A titre infiniment subsidiaire, si par impossible la Cour venait à faire application des articles L.1226-7 à L.1226-22 du Code du travail alors que le demandeur n'était pas employé au sein du GEMEST lorsqu'il a contracté la maladie professionnelle :

- constater que le refus de Monsieur [W] des postes de reclassement proposés est abusif

- constater que le GEMEST a sollicité l'avis des délégués du personnel sur les postes de reclassement proposés à Monsieur [W];

- rejeter la demande de Monsieur [W] relative au rappel de l'indemnité spéciale de licenciement et de l'indemnité compensatrice de préavis;

- limiter le montant des condamnations au titre du licenciement sans cause réelle et sérieuse à l'équivalence de 12 mois de salaire, soit à la somme de 69 314, 52 euros.

- condamner le demandeur à verser au GEMEST la somme de 1 500 euros au titre de l'article 700 du Code de procédure civile.

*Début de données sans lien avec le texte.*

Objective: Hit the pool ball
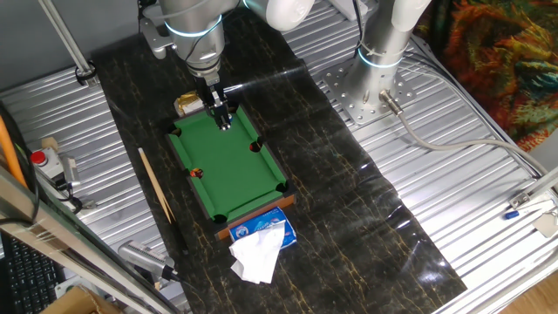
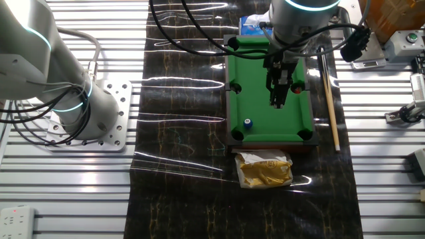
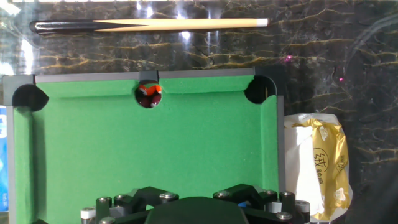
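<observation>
A small green pool table (image 1: 228,170) lies on the dark mat; it also shows in the other fixed view (image 2: 255,86) and in the hand view (image 3: 155,155). A red ball (image 1: 197,173) sits at a side pocket (image 2: 298,88) (image 3: 149,95). A blue ball (image 2: 248,123) rests on the felt near the corner by the gold bag. My gripper (image 2: 277,101) hangs over the felt to the right of the blue ball and apart from it, fingers together and empty (image 1: 224,119). In the hand view only the gripper's base shows, with a speck of blue beside it.
A wooden cue stick (image 1: 155,183) lies on the mat beside the table's long side (image 2: 329,99) (image 3: 149,25). A gold bag (image 2: 265,169) (image 3: 317,162) lies at one end, a blue tissue pack (image 1: 261,228) at the other. The arm's base (image 2: 86,113) stands nearby.
</observation>
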Available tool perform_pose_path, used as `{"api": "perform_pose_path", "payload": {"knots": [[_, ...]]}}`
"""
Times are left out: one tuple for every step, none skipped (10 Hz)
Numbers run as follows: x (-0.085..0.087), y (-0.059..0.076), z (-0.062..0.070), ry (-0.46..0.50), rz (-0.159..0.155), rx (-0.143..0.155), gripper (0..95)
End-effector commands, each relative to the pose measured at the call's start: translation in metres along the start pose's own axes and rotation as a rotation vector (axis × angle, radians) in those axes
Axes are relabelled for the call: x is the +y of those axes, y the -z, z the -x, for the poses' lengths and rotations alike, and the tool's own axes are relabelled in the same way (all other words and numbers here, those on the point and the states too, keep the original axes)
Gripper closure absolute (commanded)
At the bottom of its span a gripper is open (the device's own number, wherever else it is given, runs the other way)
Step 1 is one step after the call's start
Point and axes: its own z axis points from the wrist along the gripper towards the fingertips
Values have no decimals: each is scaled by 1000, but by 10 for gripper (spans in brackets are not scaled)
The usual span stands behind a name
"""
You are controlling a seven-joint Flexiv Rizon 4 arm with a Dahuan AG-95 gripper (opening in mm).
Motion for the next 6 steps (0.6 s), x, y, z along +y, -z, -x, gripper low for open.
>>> {"api": "perform_pose_path", "payload": {"knots": [[0,0,0,390,-102,-82,950],[0,1,0,427,-68,-76,950],[1,3,-1,430,-38,-62,950],[2,7,-2,431,-42,-45,950],[1,9,-2,424,-48,-45,950],[1,9,-2,407,-62,-27,950]]}}
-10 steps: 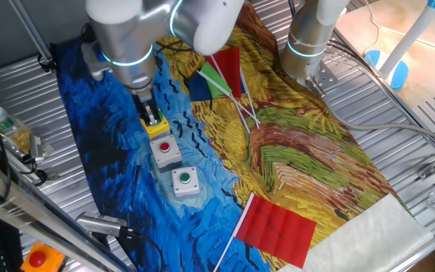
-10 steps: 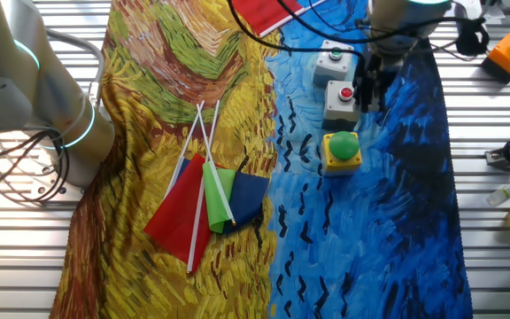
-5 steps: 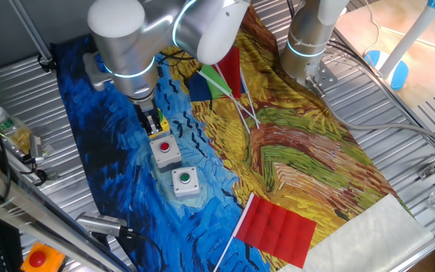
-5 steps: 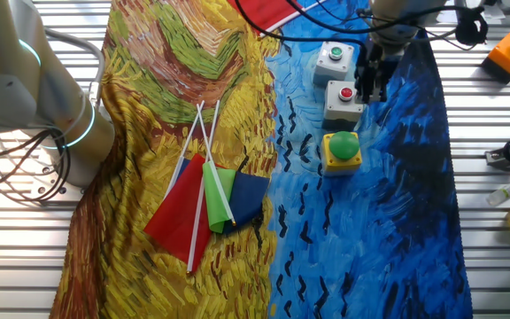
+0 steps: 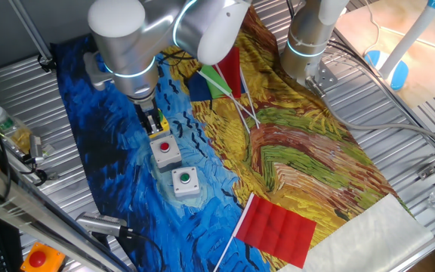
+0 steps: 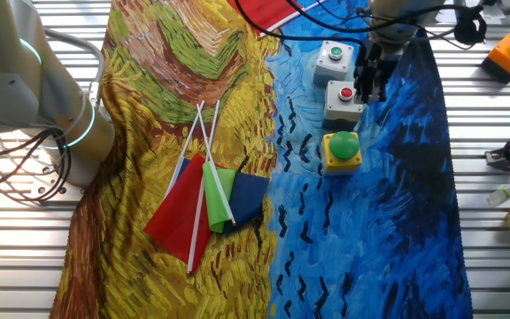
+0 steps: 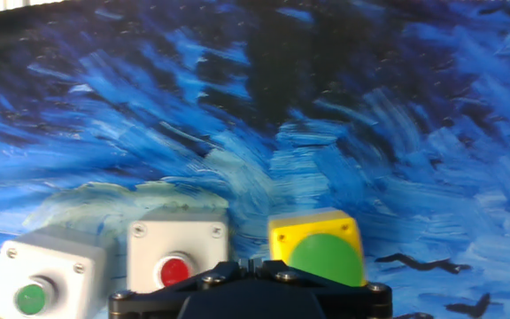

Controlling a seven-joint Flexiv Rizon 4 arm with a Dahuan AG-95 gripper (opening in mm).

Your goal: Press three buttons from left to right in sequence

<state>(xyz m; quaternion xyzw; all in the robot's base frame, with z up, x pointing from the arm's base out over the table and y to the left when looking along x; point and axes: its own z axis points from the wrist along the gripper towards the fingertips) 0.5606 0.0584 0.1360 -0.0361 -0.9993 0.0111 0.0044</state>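
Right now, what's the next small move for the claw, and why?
Probably a short sideways shift to centre the claw over the red button, then straight down. The hand view puts the claw's midline between the red button and the green dome, lined up with neither. If the dome isn't pressed yet, go there first.

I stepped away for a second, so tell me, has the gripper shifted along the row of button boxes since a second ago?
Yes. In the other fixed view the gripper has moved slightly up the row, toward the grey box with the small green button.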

Dans ses dernières conclusions, notifiées par voie électronique le 5 décembre 2019, l'intimé demande à la cour de :

- confirmer le jugement entrepris en toutes ses dispositions, sauf en ce qui concerne le quantum des dommages et intérêts et le rappel de salaires au titre des congés payés ;

- dire et juger que la pièce adverse n°11 est dénuée de toute force probante ;

- rejeter la demande de l'appelante de constater que Monsieur [W] n'a pas contracté sa maladie professionnelle alors qu'il était au service du GEMEST ;

- constater que la maladie professionnelle dont est atteint Monsieur [W] est opposable à l'encontre du GEMEST et lui impose de respecter les dispositions applicables en matière de maladie professionnelle, la décision de la Cour de cassation du 7 novembre 2019 ayant définitivement tranché la question de l'opposabilité de la pathologie à l'encontre de l'employeur de ce dernier ;

- dire que l'association GEMEST aurait, par conséquent, dû apprécier l'inaptitude prononcée par la médecine du travail à l'aune de son origine professionnelle, ce qu'il a méconnu ;

- dire et juger que les dispositions des articles L1226-7 à L1226-22 du code du travail sont applicables à l'inaptitude d'origine professionnelle prononcée à l'égard de Monsieur [W] ;

- dire et juger que l'association GEMEST n'a pas respecté loyalement et sérieusement son obligation de reclassement à l'égard de son salarié ;

- dire et juger que l'association GEMEST n'a pas respecté la procédure de reclassement prévue par les dispositions de la convention collective unifiée ports et manutention ;

- dire et juger qu'elle n'a pas respecté son obligation de consultation loyale, complète et préalable des délégués du personnel, pour avis ;

- dire et juger que le licenciement de Monsieur [W] est abusif et ne repose pas sur une cause réelle et sérieuse,

- dire et juger que le refus de l'unique proposition de poste formulée ne revêt pas un caractère abusif, le poste impliquant une modification du contrat de travail de Monsieur [W];

- condamner l'association GEMEST au paiement des sommes suivantes au profit de Monsieur [W] :

' 103.971,78 euros à titre de dommages et intérêts pour licenciement sans cause réelle et sérieuse ' 17.328,63 euros au titre de l'indemnité compensatrice équivalente de préavis,

' 1.732,86 euros au titre de l'incidence sur les congés payés ;

' 13.860,44 euros au titre du solde de l'indemnité spéciale de licenciement ;

' 3.352,96 euros au titre du reliquat des CP 2014 non réglés par la CCCP ;

' 4.000,00 euros au titre des frais irrépétibles de l'article 700 du code de procédure civile en cause d'appel et les entiers dépens ;

- fixer la moyenne des salaires à la somme de 5.776,21 euros ;

- condamner l'association GEMEST au paiement des intérêts de retard et ORDONNER la capitalisation des intérêts.

MOYENS

- Sur l'opposabilité de la maladie professionnelle à l'employeur

L'appelante indique en premier lieu que par jugement en date du 20 septembre 2017, le Tribunal des affaires de sécurité sociale des Bouches du Rhône a débouté Monsieur [W] de sa demande de reconnaissance de faute inexcusable. Le GEMEST estime dès lors que la maladie professionnelle de Monsieur [W] n'a pas été contractée alors qu'il était au service du concluant, et que les dispositions des articles L1226-7 à L1226-22 du Code du travail, relatifs aux maladies professionnelles, ne sont pas applicables en l'espèce.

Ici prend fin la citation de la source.